These function statements are confusing me.
I'm new to php, help me to understand these functions:
function addFive($num)
{
$num += 5;
}
function addSix(&$num)
{
$num += 6;
}
$orignum = 10;
addFive( $orignum );
echo "Original Value is $orignum<br />";
addSix( $orignum );
echo "Original Value is $orignum<br />";
first echo outputs 10
Second echo outputs 16
What is the difference between these 2 functions?
There are two types of call:
1) Call by value: addFive($num)
2) Call by reference: addSix(&$num)
In first case, you are just passing value of the variable.
Hence, only value gets modified keeping original variable untouched.
In second case, you are passing reference to the variable, hence the original value gets modified.

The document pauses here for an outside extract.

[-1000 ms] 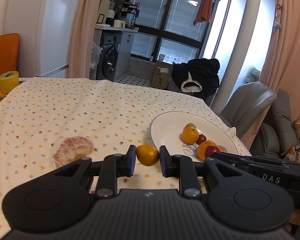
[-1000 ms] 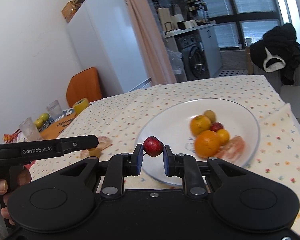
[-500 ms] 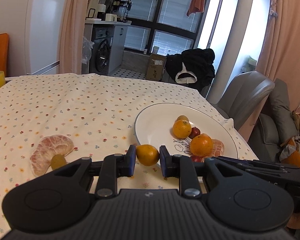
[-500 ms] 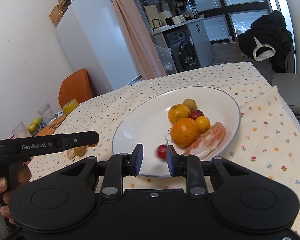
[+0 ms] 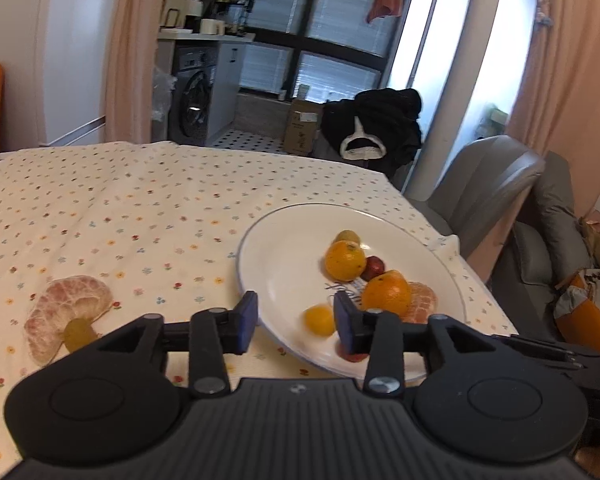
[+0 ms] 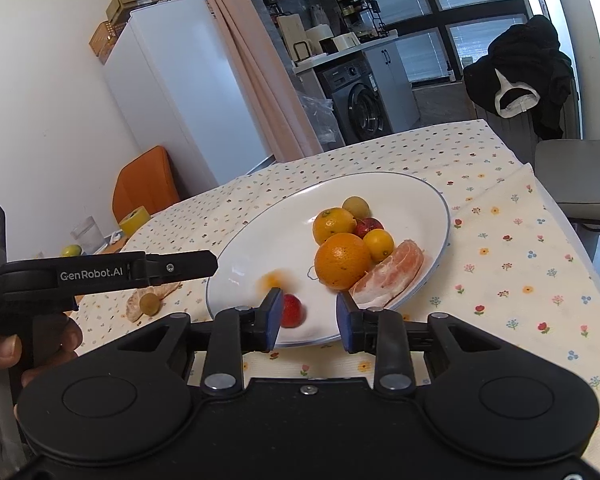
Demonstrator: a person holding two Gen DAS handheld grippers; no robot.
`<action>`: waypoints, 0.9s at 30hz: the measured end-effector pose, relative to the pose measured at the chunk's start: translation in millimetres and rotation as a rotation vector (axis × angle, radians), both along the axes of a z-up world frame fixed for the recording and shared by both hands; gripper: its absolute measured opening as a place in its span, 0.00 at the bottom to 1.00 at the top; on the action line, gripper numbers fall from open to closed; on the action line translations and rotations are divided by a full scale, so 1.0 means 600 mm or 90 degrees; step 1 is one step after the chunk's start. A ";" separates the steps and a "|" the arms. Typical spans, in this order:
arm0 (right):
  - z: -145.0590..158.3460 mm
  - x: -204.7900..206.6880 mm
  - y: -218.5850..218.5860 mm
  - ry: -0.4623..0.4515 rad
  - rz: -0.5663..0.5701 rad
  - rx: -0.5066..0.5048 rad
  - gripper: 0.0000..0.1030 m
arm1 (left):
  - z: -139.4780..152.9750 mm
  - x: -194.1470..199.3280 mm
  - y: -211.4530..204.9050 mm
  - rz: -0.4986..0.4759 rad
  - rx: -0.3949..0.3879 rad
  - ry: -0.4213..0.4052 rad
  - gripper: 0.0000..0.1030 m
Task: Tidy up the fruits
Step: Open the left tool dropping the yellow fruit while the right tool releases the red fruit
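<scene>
Both claws are hanging wide open and gripping nothing: the left claw [image 5: 295, 322] is sitting over the near rim of the white plate [image 5: 284, 248] with a small blurry orange [image 5: 319, 320] on it, and the right claw [image 6: 308, 320] is hovering by a red strawberry [image 6: 292, 310]. Further out, a peeled pomelo wedge [image 5: 66, 312] is lying on the flowery table [image 5: 140, 208].

Daylit from blown-out windows [image 5: 432, 60] at rear. Strong fisheye bending at edges. Motion blur on small orange fruit [image 5: 319, 320] over plate [image 6: 260, 240]; soft shadows.
</scene>
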State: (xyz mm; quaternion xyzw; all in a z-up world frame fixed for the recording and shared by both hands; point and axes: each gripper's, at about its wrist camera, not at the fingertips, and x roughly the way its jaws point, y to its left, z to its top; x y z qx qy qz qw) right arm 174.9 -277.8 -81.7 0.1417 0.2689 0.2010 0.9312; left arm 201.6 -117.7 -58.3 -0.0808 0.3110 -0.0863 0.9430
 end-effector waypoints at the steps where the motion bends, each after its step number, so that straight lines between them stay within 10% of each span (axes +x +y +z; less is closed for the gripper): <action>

The first function passes the argument by value - in other words, it's copied into the function, and any change you perform on it will be on the local copy.
The second function passes the argument by reference (note the & before it in the function's signature). This means the variable itself is passed, and any modification you perform on it will survive beyond the function's scope.
& is used to pass address of an variable in second function declaration "addSix(&$num) {}"
In second function while calling addSix( $orignum ); updation of value is done on address of "$orignum"
whereas in first function updation is done on "$num"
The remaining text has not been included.